A correctional officer was asked about the program status. “I don’t know what we’re on,” she said in a wearisome voice. Her response turned attention to the frontline officers. No one asked: What were they going through? Because rank and file officers are probably not supposed to make public statements about prison operations, furtive questions about morale were asked. What’s it like?
“We’re just trying to maintain,” a young energetic officer said. One veteran officer said morale among many of his coworkers was “terrible.” “If I had 20 years in, I’d quit,” another officer said. Golden handcuffs have them stuck in a dangerous situation.
“How are you holding up?” another officer was asked. “He dropped his head, chin-in-chest for emphasis, looked up and said, “Everyone’s tired. I’m beat. Everyone’s struggling.” Then he said there were only three officers working inside the unit, which houses more than 800 prisoners.
Prison politics produce an us-against-them attitude between officers and inmates. Simply put, it’s cops and robbers. No surprise there. Both sides distorted beliefs and twisted “rules,” that serve no advancement of humanity, dictate they’re not supposed to care about what happens to each other. It’s a natural love-hate relationship.
So the line officers caught hell from the inmates because there was no one else present to blame for what was happening to everyone. But they also received a dose of indifference from the CDCR’s reprehensible blunder that infected so many of them and killed one of its own with COVID-19: Sgt. Gilbert Polanco, 55. He was a U.S. Army veteran who worked 29 years with the CDCR.
Sickness and death created a shortage of workers. In fact, there were so few available staff and inmates to work that there was no one left to cook hot meals. Prisoners were fed box lunches of peanut butter and jelly, or bologna, bread, crackers, cookies and milk. All three meals were the same, with few if any vegetables or fruit.
In the absence of inmate labor, sergeants and lieutenants had to work the tiers passing out food, sweeping and picking up trash in the building. That’s typically a line officer’s duty during a lockdown. But because there were no available officers to work, their supervisors had to take over. One sergeant was asked about the plan in days to come. “I’m just trying to make it through today,” he said.
Before another day ended, an alarm sounded in the housing unit after inmates were heard shouting their common distress signal for one of their own: “Man down, second tier, yard side.” The coordinates altered the officers to where the emergency was in the building. The widespread use of the “man down” cry transcends color, race and gang affiliation. More often than not, prisoners will disregard their petty politics and look out for each other. That has not changed over the decades, so there’s still some “honor among thieves.”
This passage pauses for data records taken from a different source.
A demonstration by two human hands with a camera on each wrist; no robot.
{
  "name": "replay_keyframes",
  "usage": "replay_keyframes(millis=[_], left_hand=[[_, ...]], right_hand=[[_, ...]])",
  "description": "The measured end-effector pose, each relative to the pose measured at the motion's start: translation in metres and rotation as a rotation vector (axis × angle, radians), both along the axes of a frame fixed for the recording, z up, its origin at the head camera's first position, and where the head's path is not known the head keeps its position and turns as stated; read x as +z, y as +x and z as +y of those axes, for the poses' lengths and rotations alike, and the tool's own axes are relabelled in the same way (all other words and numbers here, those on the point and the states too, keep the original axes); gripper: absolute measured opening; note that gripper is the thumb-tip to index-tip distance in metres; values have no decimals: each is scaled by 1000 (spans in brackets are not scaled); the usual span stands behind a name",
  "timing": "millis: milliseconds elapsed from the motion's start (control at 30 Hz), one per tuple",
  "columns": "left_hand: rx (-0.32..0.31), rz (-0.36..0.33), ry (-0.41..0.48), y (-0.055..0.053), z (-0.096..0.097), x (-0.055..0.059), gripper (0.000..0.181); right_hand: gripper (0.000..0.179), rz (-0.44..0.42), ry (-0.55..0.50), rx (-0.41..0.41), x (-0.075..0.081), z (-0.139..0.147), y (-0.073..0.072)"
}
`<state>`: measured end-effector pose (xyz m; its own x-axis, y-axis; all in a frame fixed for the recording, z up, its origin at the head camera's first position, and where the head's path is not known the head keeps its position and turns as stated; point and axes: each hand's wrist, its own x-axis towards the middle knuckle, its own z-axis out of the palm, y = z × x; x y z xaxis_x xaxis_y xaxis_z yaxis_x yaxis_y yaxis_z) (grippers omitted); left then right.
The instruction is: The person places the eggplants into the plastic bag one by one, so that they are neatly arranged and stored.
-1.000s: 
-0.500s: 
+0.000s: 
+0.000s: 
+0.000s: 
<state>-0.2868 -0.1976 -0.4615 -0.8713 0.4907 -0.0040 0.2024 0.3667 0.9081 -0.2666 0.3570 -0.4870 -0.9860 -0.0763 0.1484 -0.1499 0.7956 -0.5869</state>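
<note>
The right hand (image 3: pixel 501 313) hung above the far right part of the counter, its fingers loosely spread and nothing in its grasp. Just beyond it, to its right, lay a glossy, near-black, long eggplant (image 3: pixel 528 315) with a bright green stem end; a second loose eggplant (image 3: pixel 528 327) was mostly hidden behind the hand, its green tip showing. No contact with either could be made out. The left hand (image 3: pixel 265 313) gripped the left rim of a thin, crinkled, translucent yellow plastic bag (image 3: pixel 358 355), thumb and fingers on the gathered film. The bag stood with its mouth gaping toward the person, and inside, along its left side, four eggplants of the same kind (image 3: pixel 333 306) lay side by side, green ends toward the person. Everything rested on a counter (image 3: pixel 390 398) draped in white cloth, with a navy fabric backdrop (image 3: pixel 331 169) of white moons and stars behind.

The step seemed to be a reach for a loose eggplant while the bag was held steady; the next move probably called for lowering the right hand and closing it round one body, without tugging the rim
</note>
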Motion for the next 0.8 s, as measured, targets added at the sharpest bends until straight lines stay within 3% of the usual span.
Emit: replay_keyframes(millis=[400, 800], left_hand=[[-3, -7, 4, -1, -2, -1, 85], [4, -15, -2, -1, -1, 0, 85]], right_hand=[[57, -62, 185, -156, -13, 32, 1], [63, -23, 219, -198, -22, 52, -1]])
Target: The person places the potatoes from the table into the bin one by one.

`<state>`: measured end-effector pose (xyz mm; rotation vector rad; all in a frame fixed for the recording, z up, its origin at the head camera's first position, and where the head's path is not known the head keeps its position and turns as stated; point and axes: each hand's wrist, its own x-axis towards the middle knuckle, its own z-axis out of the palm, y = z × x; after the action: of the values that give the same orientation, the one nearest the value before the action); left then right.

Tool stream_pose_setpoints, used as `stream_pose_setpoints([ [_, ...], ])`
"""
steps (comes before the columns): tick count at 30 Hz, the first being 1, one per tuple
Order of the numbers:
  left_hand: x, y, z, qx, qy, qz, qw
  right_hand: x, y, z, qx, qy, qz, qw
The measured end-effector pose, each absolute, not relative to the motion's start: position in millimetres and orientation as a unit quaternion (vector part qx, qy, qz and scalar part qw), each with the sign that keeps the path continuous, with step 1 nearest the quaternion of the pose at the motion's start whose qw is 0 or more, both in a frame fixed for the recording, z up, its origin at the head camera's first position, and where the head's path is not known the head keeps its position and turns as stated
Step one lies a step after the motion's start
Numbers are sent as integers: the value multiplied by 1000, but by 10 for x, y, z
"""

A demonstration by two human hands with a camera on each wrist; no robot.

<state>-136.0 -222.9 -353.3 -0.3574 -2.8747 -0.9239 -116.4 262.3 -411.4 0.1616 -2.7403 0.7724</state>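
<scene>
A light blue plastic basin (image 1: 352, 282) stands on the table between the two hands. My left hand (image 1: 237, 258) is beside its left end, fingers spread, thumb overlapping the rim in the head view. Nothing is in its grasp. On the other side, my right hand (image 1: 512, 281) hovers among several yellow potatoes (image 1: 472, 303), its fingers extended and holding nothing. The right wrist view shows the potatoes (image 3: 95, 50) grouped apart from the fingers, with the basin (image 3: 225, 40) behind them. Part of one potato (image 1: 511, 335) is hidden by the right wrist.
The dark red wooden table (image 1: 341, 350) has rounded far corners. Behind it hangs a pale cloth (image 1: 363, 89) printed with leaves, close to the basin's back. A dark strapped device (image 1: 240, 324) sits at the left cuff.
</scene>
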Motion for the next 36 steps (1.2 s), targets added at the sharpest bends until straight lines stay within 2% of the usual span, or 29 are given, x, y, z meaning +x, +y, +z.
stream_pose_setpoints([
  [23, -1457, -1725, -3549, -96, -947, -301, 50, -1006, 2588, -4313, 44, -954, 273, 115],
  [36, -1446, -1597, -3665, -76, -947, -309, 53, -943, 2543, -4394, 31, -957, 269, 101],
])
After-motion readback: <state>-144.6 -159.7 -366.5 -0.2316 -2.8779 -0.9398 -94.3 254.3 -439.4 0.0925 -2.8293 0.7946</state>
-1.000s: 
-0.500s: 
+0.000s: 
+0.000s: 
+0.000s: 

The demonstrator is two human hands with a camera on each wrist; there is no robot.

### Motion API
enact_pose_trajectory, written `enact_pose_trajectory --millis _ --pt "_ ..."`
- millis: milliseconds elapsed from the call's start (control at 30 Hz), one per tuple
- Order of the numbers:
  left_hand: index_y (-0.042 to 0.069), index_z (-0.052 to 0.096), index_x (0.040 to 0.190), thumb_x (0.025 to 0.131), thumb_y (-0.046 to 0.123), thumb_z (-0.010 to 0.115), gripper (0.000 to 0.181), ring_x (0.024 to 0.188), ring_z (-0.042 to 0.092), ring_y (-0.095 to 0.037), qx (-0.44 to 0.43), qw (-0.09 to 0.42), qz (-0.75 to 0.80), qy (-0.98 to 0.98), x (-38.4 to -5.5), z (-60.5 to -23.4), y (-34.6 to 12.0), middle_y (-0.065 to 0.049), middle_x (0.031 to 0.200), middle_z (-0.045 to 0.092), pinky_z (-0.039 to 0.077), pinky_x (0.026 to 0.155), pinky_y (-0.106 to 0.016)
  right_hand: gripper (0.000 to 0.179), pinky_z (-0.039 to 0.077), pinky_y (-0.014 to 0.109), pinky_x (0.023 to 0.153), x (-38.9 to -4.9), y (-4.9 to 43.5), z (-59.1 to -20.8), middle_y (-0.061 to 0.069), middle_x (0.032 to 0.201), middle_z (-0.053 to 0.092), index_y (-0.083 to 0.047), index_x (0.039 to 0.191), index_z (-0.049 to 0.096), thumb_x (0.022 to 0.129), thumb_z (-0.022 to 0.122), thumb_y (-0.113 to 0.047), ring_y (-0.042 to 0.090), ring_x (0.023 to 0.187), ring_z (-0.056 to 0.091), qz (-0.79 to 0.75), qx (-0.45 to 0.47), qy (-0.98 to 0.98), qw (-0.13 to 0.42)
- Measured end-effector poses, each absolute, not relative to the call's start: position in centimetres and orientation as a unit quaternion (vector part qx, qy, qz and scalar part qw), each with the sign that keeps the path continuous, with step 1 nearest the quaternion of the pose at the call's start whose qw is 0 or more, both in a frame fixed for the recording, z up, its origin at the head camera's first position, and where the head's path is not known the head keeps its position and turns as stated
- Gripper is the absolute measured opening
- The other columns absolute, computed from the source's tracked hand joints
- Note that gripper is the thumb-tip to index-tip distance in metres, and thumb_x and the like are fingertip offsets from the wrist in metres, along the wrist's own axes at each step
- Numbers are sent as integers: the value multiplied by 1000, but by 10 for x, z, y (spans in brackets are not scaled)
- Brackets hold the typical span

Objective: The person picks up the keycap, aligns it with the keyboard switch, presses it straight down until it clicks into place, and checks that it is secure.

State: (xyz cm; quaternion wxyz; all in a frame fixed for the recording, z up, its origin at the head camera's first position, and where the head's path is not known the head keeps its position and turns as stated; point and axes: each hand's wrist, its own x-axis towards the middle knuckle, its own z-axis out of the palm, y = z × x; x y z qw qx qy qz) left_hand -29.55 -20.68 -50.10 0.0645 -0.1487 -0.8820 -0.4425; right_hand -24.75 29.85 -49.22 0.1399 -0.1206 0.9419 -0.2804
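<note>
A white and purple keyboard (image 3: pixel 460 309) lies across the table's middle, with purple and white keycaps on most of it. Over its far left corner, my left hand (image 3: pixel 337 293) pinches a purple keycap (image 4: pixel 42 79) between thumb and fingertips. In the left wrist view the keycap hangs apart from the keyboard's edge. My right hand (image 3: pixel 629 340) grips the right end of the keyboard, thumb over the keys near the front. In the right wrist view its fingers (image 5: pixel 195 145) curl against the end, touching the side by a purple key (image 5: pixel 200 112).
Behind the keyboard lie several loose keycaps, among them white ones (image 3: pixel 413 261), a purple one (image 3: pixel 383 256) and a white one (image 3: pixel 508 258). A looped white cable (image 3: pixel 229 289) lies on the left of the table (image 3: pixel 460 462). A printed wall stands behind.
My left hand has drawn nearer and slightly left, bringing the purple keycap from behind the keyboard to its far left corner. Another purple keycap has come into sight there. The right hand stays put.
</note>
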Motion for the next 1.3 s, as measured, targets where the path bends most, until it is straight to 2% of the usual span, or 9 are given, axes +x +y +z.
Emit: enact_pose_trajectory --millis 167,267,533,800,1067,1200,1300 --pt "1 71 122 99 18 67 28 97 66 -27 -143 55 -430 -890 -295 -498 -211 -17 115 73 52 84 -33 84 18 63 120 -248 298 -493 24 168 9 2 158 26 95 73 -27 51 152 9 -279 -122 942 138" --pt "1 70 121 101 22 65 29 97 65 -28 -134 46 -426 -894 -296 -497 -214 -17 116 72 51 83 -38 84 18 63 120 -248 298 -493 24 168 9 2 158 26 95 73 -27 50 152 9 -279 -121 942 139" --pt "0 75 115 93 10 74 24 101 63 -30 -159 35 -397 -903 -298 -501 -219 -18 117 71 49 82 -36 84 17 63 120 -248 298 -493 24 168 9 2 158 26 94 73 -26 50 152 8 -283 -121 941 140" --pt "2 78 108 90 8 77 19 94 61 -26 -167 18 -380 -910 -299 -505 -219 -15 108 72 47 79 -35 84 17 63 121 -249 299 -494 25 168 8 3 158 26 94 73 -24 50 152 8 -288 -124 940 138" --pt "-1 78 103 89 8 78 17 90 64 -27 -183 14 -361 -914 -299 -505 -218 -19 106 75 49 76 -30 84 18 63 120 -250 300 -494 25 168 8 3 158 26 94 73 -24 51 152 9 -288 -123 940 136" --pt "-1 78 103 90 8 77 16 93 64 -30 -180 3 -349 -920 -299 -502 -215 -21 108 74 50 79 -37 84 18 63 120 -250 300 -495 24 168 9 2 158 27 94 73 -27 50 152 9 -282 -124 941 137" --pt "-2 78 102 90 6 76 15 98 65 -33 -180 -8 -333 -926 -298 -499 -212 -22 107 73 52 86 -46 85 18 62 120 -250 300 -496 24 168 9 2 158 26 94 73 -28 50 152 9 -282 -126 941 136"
While prisoners have by and large looked out for one another, it’s troubling to witness how the CDCR practically abandoned its own. Like or dislike a correctional officer, they deserve better treatment from their brass and top management. Some have expressed their discontent with the governor on down but wisely make off-the-record comments.
But for nine months of the COVID-19 outbreak, prisoners and correctional officers have been on our own. It’s time someone comes forward, takes charge and gives the public, prison staff and prisoners answers to what now has become this prison and this generation’s Attica.
It’s what leaders do when “All Lives Matter;” unless a more ominous game is in play. One that has a Final Solution for it’s “undesirables.” But of course that would end the love-hate relationship between the cops and robbers.
Kevin D. Sawyer is the associate editor for San Quentin News and a member of the Society of the Professional Journalists (SPJ) whose work has appeared in the Guardian, San Francisco Chronicle and numerous other publications.